The problem, Griggs continues, is that this knowledge about what works is still not being effectively translated into every classroom. As a result, not only are schools missing opportunities to acknowledge the benefits of dyslexia, they also could be failing to maximise those benefits for pupils simply through a lack of the right support.
The risk of this, she argues, is that although dyslexic thinking skills could be prized in the workplaces of the future, we won’t see young people with dyslexia go on to achieve their potential if their self-esteem has already been shredded by a decade in an education system that repeatedly told them they were wrong.
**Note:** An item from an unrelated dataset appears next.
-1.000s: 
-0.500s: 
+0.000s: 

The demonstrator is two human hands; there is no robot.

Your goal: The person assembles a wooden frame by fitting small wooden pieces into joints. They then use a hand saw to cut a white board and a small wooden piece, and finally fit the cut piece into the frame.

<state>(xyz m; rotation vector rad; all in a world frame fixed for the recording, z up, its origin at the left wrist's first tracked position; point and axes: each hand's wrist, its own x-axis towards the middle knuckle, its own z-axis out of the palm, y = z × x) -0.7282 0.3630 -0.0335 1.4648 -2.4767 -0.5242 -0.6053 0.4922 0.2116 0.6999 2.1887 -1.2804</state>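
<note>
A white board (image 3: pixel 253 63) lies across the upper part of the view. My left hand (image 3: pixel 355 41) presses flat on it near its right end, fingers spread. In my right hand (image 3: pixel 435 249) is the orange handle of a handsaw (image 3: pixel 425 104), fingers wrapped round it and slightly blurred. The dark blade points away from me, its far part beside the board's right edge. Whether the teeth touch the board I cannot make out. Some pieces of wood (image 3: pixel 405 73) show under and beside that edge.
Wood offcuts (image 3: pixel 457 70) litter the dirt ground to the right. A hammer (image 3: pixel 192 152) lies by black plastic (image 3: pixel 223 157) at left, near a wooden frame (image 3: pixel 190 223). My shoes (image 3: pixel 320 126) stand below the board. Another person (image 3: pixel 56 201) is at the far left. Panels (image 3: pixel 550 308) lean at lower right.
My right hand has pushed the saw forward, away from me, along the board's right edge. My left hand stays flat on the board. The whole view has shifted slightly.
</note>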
In the hopes of preventing this, Made By Dyslexia has created a free two-hour training programme with dyslexia experts that aims to raise awareness and change the predominant narratives that exist around dyslexia.
The ultimate goal is to change the conversation in schools from one of deficit to one of difference and even appreciation, says Griggs.
“For teachers, it [should be] just as easy to spot a dyslexic child through their strengths as through their challenges,” she explains.
“One of the areas of strength is in people and communication skills. Dyslexics tend to be fantastic communicators and they can read people very well; they are great at empathy, problem solving and team building. All those vibrant skills that every single employer is looking for, they’re there.”